**EXERCISE DESCRIPTION**. The records that follow must all be duplicated exactly.

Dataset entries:
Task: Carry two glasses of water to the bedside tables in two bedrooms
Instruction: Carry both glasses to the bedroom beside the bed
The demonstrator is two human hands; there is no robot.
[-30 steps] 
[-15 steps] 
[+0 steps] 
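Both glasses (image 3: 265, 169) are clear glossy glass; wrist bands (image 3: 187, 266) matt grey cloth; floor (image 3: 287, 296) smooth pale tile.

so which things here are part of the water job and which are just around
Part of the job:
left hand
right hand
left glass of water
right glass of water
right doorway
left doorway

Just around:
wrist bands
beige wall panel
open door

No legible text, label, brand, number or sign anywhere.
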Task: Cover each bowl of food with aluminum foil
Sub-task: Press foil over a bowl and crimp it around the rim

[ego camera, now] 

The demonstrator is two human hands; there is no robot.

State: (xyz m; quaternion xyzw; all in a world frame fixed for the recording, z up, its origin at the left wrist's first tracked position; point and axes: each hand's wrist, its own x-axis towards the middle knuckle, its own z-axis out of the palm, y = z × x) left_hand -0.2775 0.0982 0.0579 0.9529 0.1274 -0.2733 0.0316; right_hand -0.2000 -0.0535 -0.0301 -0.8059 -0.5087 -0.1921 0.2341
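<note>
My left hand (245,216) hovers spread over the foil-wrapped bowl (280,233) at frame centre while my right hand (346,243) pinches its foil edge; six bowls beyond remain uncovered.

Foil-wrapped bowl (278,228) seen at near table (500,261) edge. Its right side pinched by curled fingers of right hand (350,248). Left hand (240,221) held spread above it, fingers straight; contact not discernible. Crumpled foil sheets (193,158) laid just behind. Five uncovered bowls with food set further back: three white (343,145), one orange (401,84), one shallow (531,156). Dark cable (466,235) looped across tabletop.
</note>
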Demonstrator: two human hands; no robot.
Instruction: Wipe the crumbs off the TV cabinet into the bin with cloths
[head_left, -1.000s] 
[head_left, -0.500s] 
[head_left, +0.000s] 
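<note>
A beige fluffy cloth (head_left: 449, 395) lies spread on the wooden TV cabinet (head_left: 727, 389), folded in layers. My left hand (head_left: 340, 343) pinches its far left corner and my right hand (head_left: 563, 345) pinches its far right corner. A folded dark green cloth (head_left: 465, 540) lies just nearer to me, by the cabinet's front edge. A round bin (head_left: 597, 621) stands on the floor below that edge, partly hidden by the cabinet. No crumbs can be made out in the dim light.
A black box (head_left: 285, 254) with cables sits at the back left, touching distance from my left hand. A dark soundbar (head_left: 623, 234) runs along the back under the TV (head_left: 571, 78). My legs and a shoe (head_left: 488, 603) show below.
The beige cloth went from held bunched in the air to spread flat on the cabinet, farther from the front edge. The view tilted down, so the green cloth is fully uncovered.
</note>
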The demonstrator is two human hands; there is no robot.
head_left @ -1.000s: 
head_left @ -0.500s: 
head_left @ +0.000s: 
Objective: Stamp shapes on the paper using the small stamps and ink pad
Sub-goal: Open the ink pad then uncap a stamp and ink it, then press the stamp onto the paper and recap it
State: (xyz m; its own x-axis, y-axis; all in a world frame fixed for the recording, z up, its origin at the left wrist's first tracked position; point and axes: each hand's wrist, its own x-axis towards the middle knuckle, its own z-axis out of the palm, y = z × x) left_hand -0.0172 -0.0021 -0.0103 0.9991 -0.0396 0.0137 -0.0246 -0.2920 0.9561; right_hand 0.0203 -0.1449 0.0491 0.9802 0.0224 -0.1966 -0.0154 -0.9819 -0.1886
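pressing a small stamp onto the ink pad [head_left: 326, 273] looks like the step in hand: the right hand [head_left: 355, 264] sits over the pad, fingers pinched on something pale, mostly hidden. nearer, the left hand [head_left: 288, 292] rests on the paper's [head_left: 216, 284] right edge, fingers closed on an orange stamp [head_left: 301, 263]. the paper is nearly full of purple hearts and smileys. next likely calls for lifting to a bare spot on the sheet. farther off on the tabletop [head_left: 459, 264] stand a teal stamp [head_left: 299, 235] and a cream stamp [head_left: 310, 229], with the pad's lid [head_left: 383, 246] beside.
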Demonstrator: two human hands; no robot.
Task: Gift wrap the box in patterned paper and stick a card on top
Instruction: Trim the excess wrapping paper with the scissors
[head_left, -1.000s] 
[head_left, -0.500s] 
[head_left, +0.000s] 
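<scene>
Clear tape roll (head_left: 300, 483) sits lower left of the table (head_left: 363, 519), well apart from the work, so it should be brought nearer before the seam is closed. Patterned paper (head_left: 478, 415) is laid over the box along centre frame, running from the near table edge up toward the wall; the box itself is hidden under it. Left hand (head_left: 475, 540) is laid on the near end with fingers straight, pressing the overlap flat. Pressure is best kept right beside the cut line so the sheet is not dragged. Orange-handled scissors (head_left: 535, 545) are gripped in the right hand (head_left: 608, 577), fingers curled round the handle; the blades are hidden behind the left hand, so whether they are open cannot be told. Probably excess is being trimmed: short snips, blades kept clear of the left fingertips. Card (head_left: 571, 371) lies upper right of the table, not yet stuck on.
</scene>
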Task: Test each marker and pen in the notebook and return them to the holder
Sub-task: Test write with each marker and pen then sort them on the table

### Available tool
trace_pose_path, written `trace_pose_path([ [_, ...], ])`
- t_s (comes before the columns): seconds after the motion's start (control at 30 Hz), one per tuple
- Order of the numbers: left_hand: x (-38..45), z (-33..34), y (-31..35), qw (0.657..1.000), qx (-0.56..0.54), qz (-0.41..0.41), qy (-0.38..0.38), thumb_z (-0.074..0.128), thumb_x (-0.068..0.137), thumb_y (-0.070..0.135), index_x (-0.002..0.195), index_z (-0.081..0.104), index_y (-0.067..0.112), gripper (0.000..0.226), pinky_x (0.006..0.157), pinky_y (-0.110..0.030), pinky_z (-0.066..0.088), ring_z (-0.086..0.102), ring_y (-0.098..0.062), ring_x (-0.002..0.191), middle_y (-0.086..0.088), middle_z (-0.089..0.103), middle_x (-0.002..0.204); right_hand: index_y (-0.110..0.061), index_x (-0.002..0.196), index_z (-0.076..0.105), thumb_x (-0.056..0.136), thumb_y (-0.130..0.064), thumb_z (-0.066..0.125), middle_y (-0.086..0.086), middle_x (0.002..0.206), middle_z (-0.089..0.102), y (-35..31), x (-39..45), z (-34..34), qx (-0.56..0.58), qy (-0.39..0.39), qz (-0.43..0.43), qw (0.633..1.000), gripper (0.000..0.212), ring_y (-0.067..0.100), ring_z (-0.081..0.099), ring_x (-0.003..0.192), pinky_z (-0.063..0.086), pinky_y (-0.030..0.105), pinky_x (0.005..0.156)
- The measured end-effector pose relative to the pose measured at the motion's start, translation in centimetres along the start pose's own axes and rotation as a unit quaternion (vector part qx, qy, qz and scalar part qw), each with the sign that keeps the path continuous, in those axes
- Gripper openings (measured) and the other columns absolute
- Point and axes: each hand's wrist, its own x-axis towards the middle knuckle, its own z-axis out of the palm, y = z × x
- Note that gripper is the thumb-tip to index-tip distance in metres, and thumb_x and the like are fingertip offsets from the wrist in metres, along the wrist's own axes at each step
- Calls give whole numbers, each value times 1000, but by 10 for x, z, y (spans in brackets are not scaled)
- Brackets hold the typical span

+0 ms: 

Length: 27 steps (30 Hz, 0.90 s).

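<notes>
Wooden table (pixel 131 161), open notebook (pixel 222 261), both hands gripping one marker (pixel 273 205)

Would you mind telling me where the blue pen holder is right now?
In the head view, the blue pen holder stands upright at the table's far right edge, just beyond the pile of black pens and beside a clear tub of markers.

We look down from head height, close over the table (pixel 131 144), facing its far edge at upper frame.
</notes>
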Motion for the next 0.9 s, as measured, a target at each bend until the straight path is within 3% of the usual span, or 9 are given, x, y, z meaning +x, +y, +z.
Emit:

**EXERCISE ANSWER**.
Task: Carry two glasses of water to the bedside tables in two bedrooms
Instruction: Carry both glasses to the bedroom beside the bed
The demonstrator is two human hands; there is no robot.
[-30 steps] 
[-15 steps] 
[+0 steps] 
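Both glasses (image 3: 265, 169) are clear glossy glass; wrist bands (image 3: 187, 266) matt grey cloth; floor (image 3: 287, 296) smooth pale tile.

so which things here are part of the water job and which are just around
Part of the job:
left hand
right hand
left glass of water
right glass of water
right doorway
left doorway

Just around:
wrist bands
beige wall panel
open door

No legible text, label, brand, number or sign anywhere.
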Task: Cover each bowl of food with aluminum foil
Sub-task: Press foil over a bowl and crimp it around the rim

[ego camera, now] 

The demonstrator is two human hands; there is no robot.

State: (xyz m; quaternion xyzw; all in a world frame fixed for the recording, z up, its origin at the left wrist's first tracked position; point and axes: each hand's wrist, its own x-axis towards the middle knuckle, its own z-axis out of the palm, y = z × x) left_hand -0.2775 0.0982 0.0579 0.9529 0.1274 -0.2733 0.0316; right_hand -0.2000 -0.0535 -0.0301 -0.8059 -0.5087 -0.1921 0.2341
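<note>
My left hand (245,216) hovers spread over the foil-wrapped bowl (280,233) at frame centre while my right hand (346,243) pinches its foil edge; six bowls beyond remain uncovered.

Foil-wrapped bowl (278,228) seen at near table (500,261) edge. Its right side pinched by curled fingers of right hand (350,248). Left hand (240,221) held spread above it, fingers straight; contact not discernible. Crumpled foil sheets (193,158) laid just behind. Five uncovered bowls with food set further back: three white (343,145), one orange (401,84), one shallow (531,156). Dark cable (466,235) looped across tabletop.
</note>
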Demonstrator: two human hands; no robot.
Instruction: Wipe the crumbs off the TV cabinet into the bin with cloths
[head_left, -1.000s] 
[head_left, -0.500s] 
[head_left, +0.000s] 
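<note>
A beige fluffy cloth (head_left: 449, 395) lies spread on the wooden TV cabinet (head_left: 727, 389), folded in layers. My left hand (head_left: 340, 343) pinches its far left corner and my right hand (head_left: 563, 345) pinches its far right corner. A folded dark green cloth (head_left: 465, 540) lies just nearer to me, by the cabinet's front edge. A round bin (head_left: 597, 621) stands on the floor below that edge, partly hidden by the cabinet. No crumbs can be made out in the dim light.
A black box (head_left: 285, 254) with cables sits at the back left, touching distance from my left hand. A dark soundbar (head_left: 623, 234) runs along the back under the TV (head_left: 571, 78). My legs and a shoe (head_left: 488, 603) show below.
The beige cloth went from held bunched in the air to spread flat on the cabinet, farther from the front edge. The view tilted down, so the green cloth is fully uncovered.
</note>
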The demonstrator is two human hands; there is no robot.
head_left @ -1.000s: 
head_left @ -0.500s: 
head_left @ +0.000s: 
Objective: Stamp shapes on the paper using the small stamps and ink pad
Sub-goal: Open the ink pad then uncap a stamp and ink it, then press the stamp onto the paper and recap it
State: (xyz m; its own x-axis, y-axis; all in a world frame fixed for the recording, z up, its origin at the left wrist's first tracked position; point and axes: each hand's wrist, its own x-axis towards the middle knuckle, its own z-axis out of the palm, y = z × x) left_hand -0.0172 -0.0021 -0.0103 0.9991 -0.0396 0.0137 -0.0246 -0.2920 0.9561; right_hand 0.0203 -0.1449 0.0491 0.9802 0.0224 -0.1966 -0.0154 -0.9819 -0.1886
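pressing a small stamp onto the ink pad [head_left: 326, 273] looks like the step in hand: the right hand [head_left: 355, 264] sits over the pad, fingers pinched on something pale, mostly hidden. nearer, the left hand [head_left: 288, 292] rests on the paper's [head_left: 216, 284] right edge, fingers closed on an orange stamp [head_left: 301, 263]. the paper is nearly full of purple hearts and smileys. next likely calls for lifting to a bare spot on the sheet. farther off on the tabletop [head_left: 459, 264] stand a teal stamp [head_left: 299, 235] and a cream stamp [head_left: 310, 229], with the pad's lid [head_left: 383, 246] beside.
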Demonstrator: two human hands; no robot.
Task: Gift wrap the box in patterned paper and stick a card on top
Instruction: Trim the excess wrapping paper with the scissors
[head_left, -1.000s] 
[head_left, -0.500s] 
[head_left, +0.000s] 
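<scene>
Clear tape roll (head_left: 300, 483) sits lower left of the table (head_left: 363, 519), well apart from the work, so it should be brought nearer before the seam is closed. Patterned paper (head_left: 478, 415) is laid over the box along centre frame, running from the near table edge up toward the wall; the box itself is hidden under it. Left hand (head_left: 475, 540) is laid on the near end with fingers straight, pressing the overlap flat. Pressure is best kept right beside the cut line so the sheet is not dragged. Orange-handled scissors (head_left: 535, 545) are gripped in the right hand (head_left: 608, 577), fingers curled round the handle; the blades are hidden behind the left hand, so whether they are open cannot be told. Probably excess is being trimmed: short snips, blades kept clear of the left fingertips. Card (head_left: 571, 371) lies upper right of the table, not yet stuck on.
</scene>
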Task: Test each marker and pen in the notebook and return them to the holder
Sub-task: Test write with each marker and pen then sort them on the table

### Available tool
trace_pose_path, written `trace_pose_path([ [_, ...], ])`
- t_s (comes before the columns): seconds after the motion's start (control at 30 Hz), one per tuple
- Order of the numbers: left_hand: x (-38..45), z (-33..34), y (-31..35), qw (0.657..1.000), qx (-0.56..0.54), qz (-0.41..0.41), qy (-0.38..0.38), thumb_z (-0.074..0.128), thumb_x (-0.068..0.137), thumb_y (-0.070..0.135), index_x (-0.002..0.195), index_z (-0.081..0.104), index_y (-0.067..0.112), gripper (0.000..0.226), pinky_x (0.006..0.157), pinky_y (-0.110..0.030), pinky_z (-0.066..0.088), ring_z (-0.086..0.102), ring_y (-0.098..0.062), ring_x (-0.002..0.191), middle_y (-0.086..0.088), middle_z (-0.089..0.103), middle_x (-0.002..0.204); right_hand: index_y (-0.110..0.061), index_x (-0.002..0.196), index_z (-0.076..0.105), thumb_x (-0.056..0.136), thumb_y (-0.130..0.064), thumb_z (-0.066..0.125), middle_y (-0.086..0.086), middle_x (0.002..0.206), middle_z (-0.089..0.102), y (-35..31), x (-39..45), z (-34..34), qx (-0.56..0.58), qy (-0.39..0.39), qz (-0.43..0.43), qw (0.633..1.000), gripper (0.000..0.212), ring_y (-0.067..0.100), ring_z (-0.081..0.099), ring_x (-0.003..0.192), pinky_z (-0.063..0.086), pinky_y (-0.030..0.105), pinky_x (0.005..0.156)
- The measured end-effector pose relative to the pose measured at the motion's start, translation in centimetres along the start pose's own axes and rotation as a unit quaternion (vector part qx, qy, qz and scalar part qw), each with the sign that keeps the path continuous, in those axes
- Gripper openings (measured) and the other columns absolute
- Point and axes: each hand's wrist, its own x-axis towards the middle knuckle, its own z-axis out of the palm, y = z × x
- Note that gripper is the thumb-tip to index-tip distance in metres, and thumb_x and the like are fingertip offsets from the wrist in metres, along the wrist's own axes at each step
- Calls give whole numbers, each value times 1000, but by 10 for x, z, y (spans in brackets are not scaled)
- Brackets hold the typical span

+0 ms: 

Length: 27 steps (30 Hz, 0.90 s).

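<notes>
Wooden table (pixel 131 161), open notebook (pixel 222 261), both hands gripping one marker (pixel 273 205)

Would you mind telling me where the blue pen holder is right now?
In the head view, the blue pen holder stands upright at the table's far right edge, just beyond the pile of black pens and beside a clear tub of markers.

We look down from head height, close over the table (pixel 131 144), facing its far edge at upper frame.
</notes>
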Motion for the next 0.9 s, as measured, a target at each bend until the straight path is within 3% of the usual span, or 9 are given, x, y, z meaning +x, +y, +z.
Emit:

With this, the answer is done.